Tuesday, November 06, 2007

The End Of Innocence

The funny thing about reality is that it hits first, then dawns later. Picture this: US home loan borrowers, many of them sub-prime, en masse, exhausted their ability to pay and defaulted on their loans. In many cases, they simply walked – and are still walking- away from their homes. An already depreciating US housing market accelerated its decline when millions of defaulting sub-prime homes flooded the market. For the lenders and buyers of the Collateralized Debt Obligations, (“CDOs”) their “assets” became non-performing loans and didn’t look that good on the Balance Sheet.

In practical terms the CDO values were being written down, or even written off.

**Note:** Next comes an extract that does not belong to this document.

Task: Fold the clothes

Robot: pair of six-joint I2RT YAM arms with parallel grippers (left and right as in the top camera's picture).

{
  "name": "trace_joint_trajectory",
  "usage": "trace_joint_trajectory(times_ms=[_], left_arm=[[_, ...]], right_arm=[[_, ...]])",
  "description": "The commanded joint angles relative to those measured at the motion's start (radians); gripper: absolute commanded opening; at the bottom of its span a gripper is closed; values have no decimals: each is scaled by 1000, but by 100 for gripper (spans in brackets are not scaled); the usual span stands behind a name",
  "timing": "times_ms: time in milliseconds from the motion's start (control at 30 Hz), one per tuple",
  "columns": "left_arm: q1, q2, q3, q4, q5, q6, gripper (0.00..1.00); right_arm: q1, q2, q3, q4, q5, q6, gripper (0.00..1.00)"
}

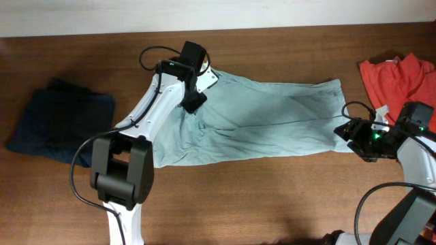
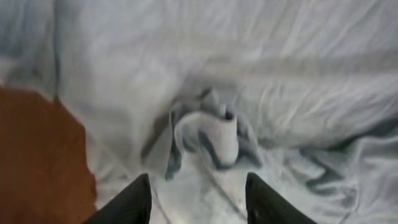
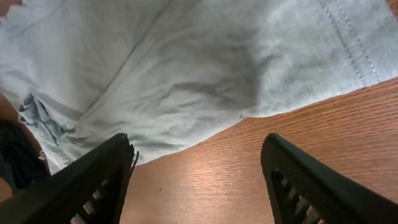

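A pale green garment (image 1: 259, 119) lies spread across the middle of the wooden table. My left gripper (image 1: 194, 102) is open above its upper left part; the left wrist view shows open fingers (image 2: 198, 186) over a bunched fold of the cloth (image 2: 208, 134). My right gripper (image 1: 349, 133) is open and empty just off the garment's right edge; in the right wrist view the fingers (image 3: 196, 155) straddle bare wood below the cloth's hem (image 3: 186, 87).
A folded dark navy garment (image 1: 61, 122) lies at the left of the table. A red garment (image 1: 398, 78) lies at the far right, behind my right arm. Bare wood (image 1: 272, 197) runs along the front.
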Motion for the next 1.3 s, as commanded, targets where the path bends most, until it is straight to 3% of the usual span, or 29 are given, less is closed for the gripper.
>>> trace_joint_trajectory(times_ms=[0, 167, 400, 633, 767, 900, 1167, 1200, 1267], left_arm=[[51, 3, 3, -63, -29, -199, 49], [139, 3, -1, -190, 13, -366, 50], [256, 3, -104, -300, 276, -372, 50], [333, 3, -236, -370, 349, -405, 41], [360, 3, -245, -371, 357, -404, 41], [367, 3, -249, -341, 331, -405, 32], [367, 3, -364, -240, 332, -405, 32], [367, 3, -373, -235, 331, -405, 27], [369, 3, -379, -234, 330, -405, 6]], right_arm=[[10, -18, 11, -7, 7, -14, 68], [10, -18, 11, -18, 8, -15, 69], [10, -18, 11, -74, 31, -22, 69], [10, -18, 11, -115, 90, -29, 69], [10, -18, 11, -114, 91, -29, 69], [10, -18, 11, -103, 92, -29, 69], [10, -13, 11, -88, 109, -29, 69], [10, -11, 11, -84, 109, -29, 69], [10, -9, 11, -79, 109, -29, 68]])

Hedge funds who had ought these high interest bearing CDOs and borrowed money against them, from banks at lower rates, faced margin calls from the banks, jittery at holding assets that were sliding in value. In order to pay the margin calls, the hedge funds had to sell their performing assets. Imagine their surprise when they discovered that their performing assets were insufficient to cover the margin calls. So much for “managing risk”.

Now that Wall Street was losing money, who better to turn to than the Politician-In-Chief and the US Federal Reserve? True to form, he made some utterances about “educating” borrowers (uh.. huh…..nobody had the temerity to suggest he might wish to “educate” the lenders and the institutional investors who fell over themselves to buy this CDO shit) and then got out of the way while the Fed cut interest rates – belatedly- first in September 2007 from 5.25% to 4.75%; and then on 1st November 2007 from 4.75% to 4.25%.

And some of the reasons given for this cut? To make it cheaper to borrow money in the US and therefore to lend support to the US consumer in the critical Christmas shopping period. Oh please……………

Oh yeah, it’s also supposed to make it cheaper for businesses to borrow money. But that’s another story.